Un orgullo de poder femenino se levanta desde su pequeña estatura morena: “Queríamos explotar las habilidades que tenemos; era que no nos daban la oportunidad o era que teníamos problemas de autoestima que nos afectaban. Intentamos las cosas sin saber, solo experimentamos. Nos dimos cuenta que podemos cuidar la isla, siempre buscando la integración de la comunidad, a diferencia de los grandes hoteles… Chira es una sola familia y hacemos que todos se beneficien, desde un niño que sirve de guía para alguien que viene buscando el albergue”.

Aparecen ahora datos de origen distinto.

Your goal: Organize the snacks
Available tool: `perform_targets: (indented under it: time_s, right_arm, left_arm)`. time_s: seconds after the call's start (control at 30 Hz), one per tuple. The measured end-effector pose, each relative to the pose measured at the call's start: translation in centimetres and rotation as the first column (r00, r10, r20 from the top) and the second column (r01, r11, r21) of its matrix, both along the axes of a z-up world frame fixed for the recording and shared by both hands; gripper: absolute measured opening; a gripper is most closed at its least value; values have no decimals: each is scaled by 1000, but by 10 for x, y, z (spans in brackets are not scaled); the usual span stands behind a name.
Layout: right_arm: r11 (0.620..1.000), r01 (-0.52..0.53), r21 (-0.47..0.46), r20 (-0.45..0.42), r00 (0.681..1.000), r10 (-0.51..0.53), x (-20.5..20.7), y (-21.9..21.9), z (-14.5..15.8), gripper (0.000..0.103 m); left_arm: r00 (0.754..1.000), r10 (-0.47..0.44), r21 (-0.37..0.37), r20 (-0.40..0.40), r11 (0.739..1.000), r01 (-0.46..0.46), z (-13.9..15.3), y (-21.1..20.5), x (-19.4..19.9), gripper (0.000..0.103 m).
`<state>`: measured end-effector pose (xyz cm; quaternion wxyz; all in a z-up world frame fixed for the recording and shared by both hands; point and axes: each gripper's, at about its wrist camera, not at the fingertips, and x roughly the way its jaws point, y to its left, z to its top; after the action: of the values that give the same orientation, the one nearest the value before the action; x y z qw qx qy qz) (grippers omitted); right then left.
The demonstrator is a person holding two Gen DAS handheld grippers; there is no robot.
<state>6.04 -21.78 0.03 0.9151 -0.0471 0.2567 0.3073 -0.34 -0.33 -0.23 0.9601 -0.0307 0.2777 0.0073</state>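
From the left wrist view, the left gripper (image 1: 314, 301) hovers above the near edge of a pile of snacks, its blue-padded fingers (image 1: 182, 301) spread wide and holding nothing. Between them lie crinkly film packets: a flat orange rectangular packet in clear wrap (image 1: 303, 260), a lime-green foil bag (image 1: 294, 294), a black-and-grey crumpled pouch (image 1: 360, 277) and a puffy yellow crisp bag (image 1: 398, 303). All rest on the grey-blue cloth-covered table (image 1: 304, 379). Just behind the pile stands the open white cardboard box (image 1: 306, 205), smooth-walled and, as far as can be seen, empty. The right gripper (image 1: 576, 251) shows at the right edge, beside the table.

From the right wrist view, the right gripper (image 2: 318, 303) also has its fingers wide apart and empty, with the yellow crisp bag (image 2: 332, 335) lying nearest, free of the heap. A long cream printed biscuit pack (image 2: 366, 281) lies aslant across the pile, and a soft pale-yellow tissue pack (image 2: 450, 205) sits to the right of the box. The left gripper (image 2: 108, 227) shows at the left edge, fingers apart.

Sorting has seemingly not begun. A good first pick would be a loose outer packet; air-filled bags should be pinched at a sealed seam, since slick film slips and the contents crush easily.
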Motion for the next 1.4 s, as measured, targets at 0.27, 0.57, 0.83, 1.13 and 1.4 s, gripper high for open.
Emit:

La conciencia ecológica del grupo de mujeres permea a toda la isla y a sus habitantes. Es como si sus ancestros indígenas enviaran el mensaje de preservación por medio de estas mujeres telúricas: “Queremos conservar la isla, de aquí para adelante es conservar el lugar, hacer las cosas con mucha responsabilidad, las cosas con medida, y no que se nos llene la isla. No queremos cortar el bosque sino seguir viviendo en la isla con seguridad, no que venga un montón de gente y vivir entre rejas y candados. Toda la comunidad se apresta para cuidar, los lancheros saben quién viene, así evitamos que alguien venga a hacer daño a la isla”.

El albergue tiene mayor movimiento los fines de semana pues entran de 15 a 20 personas y asegura Lilliana que lo que más atrae a los visitantes es conocer la historias de estas mujeres.

Ella es enfática al negarse a una idea que insistentemente les sugieren: ampliar el albergue, construir más cabañas. “No vamos a botar más bosque, así está bien… No queremos hacernos ricos, solo queremos que nuestras familias vivan bien, en paz y en la isla”.

Las metas de ellas atraviesan el horizonte del mar, llegan a tierra firme y siguen hasta la capital, San José, para alcanzar el Congreso: “Queremos cambiar la Constitución, pedir que las islas sean patrimonio nacional inalienable… Queremos demostrar que las islas las estamos conservando de forma responsable y que se nos apoye”, concluye con devoción esta valiente princesa chorotega.El suelo bajo las huellas atareadas de Lilliana no se mueve, la tierra pemanece firme en Chira como el alma de sus Damas mientras otros remezones sacuden al país aledaño.

El mar lame sus costas como una mascota dócil y el viento travieso despeina montañas y manglares, sabedores de que esta isla de paz en usufructo de sus moradores lo es por la odisea de sus señoras.